Kason, the youngest, is a freshman at the Miller School playing baseball for Wagner.

Ryan Thibodaux, who tracks Hall of Fame ballots, has Wagner named on 73.3 % of the 180 ballots (171 public, nine private) he has tracked this cycle. History would suggest that Wagner will fall short of the 75 % threshold necessary for induction when the results are revealed Tuesday night. 

Yet, he’s close enough to have been told by the Hall of wait by his phone at home on Tuesday. He’ll have his phone with him, but he’ll be too nervous to sit at home. He’ll head to the Miller School to oversee his baseball team as they go through winter workouts. 

Patient key for Billy Wagner

“You never know what comes up,” Wagner said. “So you’re in that. … I’m in a weird spot. How serious do I want to get? How much do I want to get my hopes up? I don’t want to be too high. I don’t want to be too low because there’s tomorrow regardless.”

If Wagner doesn’t get in this year, he’ll still have two years of eligibility. If he somehow doesn’t get in on the BBWAA ballot, he’ll have another shot on an eventual Hall of Fame committee.
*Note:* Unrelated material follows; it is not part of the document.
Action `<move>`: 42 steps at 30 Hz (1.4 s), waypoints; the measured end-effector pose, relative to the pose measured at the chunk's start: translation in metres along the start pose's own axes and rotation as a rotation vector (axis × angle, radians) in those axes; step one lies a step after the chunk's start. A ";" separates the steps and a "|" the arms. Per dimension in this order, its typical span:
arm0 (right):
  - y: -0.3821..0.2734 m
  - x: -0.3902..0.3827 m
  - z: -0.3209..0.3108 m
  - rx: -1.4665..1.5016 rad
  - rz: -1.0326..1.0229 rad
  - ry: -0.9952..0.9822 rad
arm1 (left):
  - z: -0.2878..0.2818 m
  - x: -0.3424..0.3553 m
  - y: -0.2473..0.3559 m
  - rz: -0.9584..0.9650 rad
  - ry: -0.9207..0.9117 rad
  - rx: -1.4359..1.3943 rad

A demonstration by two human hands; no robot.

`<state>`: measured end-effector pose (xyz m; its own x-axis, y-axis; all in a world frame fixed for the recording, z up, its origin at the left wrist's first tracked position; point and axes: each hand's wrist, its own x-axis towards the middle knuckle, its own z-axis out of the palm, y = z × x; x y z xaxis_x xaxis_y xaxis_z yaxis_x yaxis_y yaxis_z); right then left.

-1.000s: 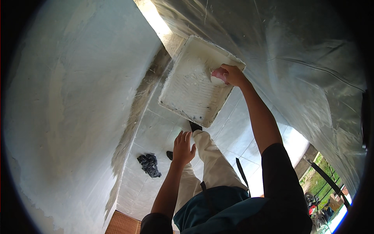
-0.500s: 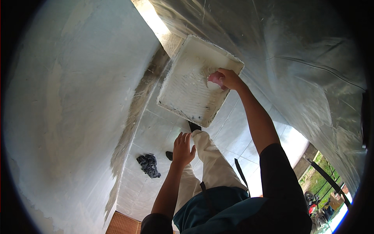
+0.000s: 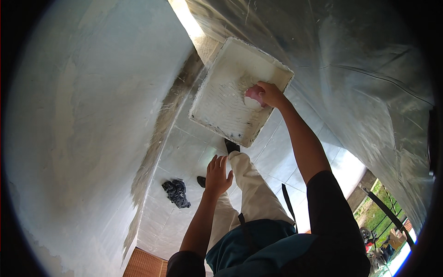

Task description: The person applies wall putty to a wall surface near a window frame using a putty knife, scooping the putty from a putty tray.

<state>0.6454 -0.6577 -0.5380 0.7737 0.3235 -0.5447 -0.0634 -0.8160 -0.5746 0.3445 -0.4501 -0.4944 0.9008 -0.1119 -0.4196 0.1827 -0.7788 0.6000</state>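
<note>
- Right hand: fingers and thumb curled in a pinch about a pink piece, reaching over the tray's right side; the fingertips are partly out of sight from here.
- Left hand: lax, fingers extended and slightly parted, thumb well away from them, back upward; nothing seen in its grasp, beside one leg of the trousers.
- Pink piece: one, inside the tray, right of its middle; curved outline, whitish matter along its lower left side. Bare end points left; the long axis cannot be told, the hand covering part of it.
- Tray: one, rectangular, off-white, raised rim chipped and dark-flecked. Long axis slants from upper right to lower left; ridged half toward the feet, smoother half farther off. Streaked with pale, wet-looking paste.
- Floor: square grey tiles, glossy, pale joints.
- Bundle: black, crumpled, thin and shiny, lying on the tiles near the wall.
- Wall: smooth, pale grey, patchy, with a rough brown band along its foot.
- Sheet: translucent plastic, creased, hanging at right.
</note>
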 end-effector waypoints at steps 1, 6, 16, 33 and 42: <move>0.001 -0.001 0.001 0.004 -0.001 0.007 | -0.001 0.000 0.000 0.001 0.003 -0.007; 0.002 -0.008 0.016 0.010 -0.037 0.002 | 0.003 -0.005 -0.007 -0.004 0.000 -0.003; -0.002 -0.015 0.023 0.034 -0.013 0.019 | 0.005 -0.014 -0.014 -0.021 -0.019 -0.021; -0.012 -0.016 0.037 0.012 -0.042 -0.044 | 0.006 -0.022 -0.021 -0.050 -0.012 -0.054; -0.019 -0.019 0.039 -0.019 -0.045 -0.084 | 0.005 -0.025 -0.024 -0.046 0.007 -0.057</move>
<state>0.6076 -0.6300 -0.5407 0.7197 0.3989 -0.5683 -0.0170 -0.8081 -0.5888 0.3157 -0.4320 -0.5019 0.8934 -0.0725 -0.4433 0.2460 -0.7467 0.6180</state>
Three of the Hall of Famers on Wagner’s first ballot actually got in on special committees, including 2023 Hall of Famer Fred McGriff, Alan Trammell and Lee Smith.

Seeing how long it took Trammell, Smith and McGriff, Wagner isn’t assuming anything.

“It’s so flattering to think you’re so close,” he said. “No matter how long I’ve been going through this, the range of emotions through this whole escapade, it’s been an awesome, awesome opportunity. But having patience and learning how to deal with stuff you cannot handle, that has been a real process.”